Collection entries

____

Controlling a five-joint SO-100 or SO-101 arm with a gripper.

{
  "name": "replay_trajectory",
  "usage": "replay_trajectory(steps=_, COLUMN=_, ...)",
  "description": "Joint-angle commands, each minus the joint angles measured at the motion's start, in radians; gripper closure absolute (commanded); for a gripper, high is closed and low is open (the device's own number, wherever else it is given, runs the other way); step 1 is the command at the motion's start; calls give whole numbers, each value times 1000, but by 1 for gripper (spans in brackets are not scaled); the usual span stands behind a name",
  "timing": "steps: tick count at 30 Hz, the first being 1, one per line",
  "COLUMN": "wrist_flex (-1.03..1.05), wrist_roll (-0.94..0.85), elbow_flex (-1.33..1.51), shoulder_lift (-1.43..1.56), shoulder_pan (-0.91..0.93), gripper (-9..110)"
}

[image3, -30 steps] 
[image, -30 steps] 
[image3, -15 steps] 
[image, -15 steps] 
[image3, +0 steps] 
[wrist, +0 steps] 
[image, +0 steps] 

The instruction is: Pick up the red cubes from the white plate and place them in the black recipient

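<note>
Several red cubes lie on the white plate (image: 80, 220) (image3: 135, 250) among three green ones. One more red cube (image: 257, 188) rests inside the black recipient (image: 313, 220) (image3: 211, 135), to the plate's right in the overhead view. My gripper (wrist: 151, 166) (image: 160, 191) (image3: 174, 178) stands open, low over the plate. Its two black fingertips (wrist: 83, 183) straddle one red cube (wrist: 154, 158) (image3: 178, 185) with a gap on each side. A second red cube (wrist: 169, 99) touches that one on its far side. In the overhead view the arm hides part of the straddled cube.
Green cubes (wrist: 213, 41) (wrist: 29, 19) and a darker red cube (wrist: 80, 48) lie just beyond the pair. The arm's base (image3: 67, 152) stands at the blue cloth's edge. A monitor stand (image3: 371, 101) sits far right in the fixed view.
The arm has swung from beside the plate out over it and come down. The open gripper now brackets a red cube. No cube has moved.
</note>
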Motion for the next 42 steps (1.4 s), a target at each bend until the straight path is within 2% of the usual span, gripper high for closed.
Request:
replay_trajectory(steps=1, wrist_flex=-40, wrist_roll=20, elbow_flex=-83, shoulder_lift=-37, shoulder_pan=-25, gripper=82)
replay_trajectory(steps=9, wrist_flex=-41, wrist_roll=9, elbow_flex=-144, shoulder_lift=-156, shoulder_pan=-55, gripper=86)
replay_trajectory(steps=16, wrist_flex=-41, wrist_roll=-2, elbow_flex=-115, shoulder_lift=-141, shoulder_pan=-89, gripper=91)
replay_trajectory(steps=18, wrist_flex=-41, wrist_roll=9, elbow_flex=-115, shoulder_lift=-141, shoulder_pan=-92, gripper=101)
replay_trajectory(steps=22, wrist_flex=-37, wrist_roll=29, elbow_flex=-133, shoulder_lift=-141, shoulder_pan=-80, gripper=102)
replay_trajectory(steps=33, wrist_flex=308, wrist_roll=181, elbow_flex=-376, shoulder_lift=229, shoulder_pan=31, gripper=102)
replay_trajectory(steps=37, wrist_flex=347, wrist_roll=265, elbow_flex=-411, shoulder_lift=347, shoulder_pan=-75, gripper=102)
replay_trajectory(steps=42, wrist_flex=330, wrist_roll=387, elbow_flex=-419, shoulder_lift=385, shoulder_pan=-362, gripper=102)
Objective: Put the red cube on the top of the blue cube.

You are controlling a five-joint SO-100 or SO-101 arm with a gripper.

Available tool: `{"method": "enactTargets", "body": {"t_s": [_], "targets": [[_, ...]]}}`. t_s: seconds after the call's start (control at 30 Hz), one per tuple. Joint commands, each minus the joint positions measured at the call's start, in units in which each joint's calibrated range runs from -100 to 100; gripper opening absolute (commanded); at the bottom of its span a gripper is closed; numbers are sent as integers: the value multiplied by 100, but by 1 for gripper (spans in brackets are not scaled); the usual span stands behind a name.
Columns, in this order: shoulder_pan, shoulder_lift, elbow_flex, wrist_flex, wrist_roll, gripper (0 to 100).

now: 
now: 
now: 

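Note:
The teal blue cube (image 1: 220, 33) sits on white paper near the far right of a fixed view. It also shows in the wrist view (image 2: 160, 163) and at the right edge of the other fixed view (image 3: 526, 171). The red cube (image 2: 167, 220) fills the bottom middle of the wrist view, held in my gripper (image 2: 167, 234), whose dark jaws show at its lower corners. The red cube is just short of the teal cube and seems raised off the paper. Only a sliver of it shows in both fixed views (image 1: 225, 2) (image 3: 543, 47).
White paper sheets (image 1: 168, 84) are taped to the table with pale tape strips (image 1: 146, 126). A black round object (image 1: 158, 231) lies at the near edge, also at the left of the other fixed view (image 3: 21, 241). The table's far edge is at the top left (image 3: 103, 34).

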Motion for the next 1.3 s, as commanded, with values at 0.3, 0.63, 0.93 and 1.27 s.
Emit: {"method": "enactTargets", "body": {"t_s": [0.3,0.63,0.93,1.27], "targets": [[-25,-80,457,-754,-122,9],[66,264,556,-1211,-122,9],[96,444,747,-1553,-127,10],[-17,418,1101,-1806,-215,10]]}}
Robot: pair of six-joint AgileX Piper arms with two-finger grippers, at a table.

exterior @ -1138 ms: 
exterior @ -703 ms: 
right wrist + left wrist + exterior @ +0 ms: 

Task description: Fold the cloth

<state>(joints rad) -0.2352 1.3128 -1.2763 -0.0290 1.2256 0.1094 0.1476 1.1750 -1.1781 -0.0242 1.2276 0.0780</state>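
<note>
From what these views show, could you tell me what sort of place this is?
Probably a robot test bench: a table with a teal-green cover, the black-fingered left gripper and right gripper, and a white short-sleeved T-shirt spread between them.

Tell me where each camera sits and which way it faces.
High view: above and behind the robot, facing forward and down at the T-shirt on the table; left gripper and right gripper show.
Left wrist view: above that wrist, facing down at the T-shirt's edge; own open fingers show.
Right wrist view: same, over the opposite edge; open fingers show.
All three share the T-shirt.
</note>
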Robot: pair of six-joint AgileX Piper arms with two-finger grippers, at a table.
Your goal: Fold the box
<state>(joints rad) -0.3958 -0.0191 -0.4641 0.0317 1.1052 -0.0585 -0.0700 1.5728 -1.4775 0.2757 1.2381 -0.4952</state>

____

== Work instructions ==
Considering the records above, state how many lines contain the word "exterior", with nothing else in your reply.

== Solution to the exercise ==
3